Provide only the number of lines in the records below that contain "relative".

(Excerpts from a dataset)

# # # #

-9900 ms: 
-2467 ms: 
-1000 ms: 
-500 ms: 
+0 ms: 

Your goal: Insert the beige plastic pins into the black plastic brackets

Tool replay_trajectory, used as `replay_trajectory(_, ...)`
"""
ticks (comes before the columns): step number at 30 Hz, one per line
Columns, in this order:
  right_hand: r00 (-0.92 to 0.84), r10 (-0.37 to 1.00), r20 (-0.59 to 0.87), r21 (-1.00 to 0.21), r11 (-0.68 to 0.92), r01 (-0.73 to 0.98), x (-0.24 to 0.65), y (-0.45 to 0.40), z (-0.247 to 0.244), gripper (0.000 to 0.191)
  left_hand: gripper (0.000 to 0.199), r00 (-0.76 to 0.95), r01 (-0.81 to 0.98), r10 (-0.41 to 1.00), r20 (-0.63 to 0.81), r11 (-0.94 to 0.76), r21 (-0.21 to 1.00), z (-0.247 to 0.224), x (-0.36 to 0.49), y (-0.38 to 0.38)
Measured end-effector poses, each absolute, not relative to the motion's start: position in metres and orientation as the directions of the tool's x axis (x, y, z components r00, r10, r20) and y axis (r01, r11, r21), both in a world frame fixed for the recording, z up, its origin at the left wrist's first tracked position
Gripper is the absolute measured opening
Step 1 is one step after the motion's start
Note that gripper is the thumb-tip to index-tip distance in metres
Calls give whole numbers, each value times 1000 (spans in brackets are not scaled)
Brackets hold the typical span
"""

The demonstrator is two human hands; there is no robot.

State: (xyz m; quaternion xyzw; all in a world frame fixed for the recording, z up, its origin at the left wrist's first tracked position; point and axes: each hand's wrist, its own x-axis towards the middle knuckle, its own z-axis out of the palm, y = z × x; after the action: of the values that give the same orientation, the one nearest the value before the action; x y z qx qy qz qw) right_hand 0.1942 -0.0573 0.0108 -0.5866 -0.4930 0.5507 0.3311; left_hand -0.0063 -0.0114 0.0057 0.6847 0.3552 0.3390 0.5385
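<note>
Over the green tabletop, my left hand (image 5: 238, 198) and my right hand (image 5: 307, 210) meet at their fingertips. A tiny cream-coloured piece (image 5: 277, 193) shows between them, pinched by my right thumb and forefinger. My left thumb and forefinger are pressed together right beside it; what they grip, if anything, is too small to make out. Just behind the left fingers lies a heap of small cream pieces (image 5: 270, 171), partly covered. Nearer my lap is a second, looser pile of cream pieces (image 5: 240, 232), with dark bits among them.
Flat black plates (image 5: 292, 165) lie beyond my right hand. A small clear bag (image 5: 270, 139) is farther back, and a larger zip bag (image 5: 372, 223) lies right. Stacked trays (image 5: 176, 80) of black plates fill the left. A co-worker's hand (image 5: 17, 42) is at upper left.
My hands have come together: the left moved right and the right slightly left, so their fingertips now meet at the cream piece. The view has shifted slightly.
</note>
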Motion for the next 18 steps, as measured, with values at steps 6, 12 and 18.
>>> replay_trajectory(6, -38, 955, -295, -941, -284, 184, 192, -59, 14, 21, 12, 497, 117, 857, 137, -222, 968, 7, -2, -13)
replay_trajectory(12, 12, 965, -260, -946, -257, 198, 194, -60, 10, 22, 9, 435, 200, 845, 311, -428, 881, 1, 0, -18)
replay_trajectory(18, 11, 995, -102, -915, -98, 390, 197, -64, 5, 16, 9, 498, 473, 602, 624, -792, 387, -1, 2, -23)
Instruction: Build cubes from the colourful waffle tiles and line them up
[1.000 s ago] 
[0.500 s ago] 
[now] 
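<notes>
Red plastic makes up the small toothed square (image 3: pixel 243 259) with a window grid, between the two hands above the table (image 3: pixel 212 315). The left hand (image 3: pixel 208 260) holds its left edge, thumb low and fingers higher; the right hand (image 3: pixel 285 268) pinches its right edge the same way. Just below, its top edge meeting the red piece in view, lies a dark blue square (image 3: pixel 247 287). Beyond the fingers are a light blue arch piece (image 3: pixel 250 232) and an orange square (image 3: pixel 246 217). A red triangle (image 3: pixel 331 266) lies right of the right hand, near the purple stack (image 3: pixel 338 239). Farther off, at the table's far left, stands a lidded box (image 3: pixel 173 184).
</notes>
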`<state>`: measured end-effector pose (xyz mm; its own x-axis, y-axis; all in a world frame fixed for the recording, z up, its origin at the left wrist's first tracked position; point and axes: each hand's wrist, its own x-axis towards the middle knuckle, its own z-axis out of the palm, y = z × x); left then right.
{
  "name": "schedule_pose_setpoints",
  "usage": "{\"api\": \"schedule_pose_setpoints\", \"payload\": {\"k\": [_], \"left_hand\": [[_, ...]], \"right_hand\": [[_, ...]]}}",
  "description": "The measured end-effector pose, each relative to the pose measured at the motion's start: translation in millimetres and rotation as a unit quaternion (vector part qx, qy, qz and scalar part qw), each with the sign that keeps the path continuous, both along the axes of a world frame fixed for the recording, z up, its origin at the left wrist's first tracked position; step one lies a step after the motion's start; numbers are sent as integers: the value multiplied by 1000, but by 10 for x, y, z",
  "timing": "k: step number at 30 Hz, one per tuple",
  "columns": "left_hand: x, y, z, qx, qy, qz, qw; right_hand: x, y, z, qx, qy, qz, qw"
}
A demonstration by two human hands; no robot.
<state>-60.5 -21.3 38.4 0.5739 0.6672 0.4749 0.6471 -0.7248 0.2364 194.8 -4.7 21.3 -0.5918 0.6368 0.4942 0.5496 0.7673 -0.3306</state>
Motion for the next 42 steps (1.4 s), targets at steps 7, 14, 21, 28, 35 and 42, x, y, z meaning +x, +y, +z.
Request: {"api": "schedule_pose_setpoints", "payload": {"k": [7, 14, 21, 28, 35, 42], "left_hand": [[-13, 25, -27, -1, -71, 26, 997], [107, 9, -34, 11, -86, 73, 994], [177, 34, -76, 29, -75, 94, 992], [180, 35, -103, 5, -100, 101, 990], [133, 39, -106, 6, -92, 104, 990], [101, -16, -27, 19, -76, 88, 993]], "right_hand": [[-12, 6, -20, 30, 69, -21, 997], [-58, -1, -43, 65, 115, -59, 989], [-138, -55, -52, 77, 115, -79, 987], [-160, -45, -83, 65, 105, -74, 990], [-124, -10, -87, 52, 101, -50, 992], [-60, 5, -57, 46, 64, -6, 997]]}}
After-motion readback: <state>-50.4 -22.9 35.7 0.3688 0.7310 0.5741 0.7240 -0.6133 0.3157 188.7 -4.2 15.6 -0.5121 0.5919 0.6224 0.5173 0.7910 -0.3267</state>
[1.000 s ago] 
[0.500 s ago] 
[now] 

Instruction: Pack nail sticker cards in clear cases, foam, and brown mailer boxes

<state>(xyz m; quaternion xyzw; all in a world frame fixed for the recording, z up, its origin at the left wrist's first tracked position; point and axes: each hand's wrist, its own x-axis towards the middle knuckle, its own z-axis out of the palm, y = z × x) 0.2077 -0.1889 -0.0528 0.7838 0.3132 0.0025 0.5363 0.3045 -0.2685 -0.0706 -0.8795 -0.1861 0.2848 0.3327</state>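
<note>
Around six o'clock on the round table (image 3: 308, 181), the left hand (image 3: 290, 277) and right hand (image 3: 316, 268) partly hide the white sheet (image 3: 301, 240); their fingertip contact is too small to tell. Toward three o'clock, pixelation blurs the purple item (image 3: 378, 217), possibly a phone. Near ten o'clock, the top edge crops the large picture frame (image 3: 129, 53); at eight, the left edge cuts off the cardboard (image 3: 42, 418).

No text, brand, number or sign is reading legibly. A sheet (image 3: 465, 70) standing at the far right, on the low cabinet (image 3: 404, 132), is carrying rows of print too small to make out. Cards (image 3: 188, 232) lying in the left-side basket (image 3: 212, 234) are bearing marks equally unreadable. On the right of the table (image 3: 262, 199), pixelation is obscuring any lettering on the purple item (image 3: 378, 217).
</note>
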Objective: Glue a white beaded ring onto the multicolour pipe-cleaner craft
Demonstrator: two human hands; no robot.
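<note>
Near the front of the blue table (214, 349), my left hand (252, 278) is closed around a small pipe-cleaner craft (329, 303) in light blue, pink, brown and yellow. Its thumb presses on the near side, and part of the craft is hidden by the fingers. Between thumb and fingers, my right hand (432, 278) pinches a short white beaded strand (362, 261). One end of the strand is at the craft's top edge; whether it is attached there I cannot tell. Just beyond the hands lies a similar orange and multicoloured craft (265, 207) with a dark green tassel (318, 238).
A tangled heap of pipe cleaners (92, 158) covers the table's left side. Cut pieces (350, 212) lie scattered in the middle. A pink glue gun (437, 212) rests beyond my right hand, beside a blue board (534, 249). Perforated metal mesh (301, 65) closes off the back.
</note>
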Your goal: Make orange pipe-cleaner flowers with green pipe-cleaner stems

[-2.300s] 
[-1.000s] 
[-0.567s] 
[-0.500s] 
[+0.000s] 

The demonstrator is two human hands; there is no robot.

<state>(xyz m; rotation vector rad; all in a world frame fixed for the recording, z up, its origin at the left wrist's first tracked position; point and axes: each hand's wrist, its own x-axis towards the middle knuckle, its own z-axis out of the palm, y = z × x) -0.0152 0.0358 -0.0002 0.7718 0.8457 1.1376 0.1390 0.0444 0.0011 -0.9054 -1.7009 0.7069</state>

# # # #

### Answer area
2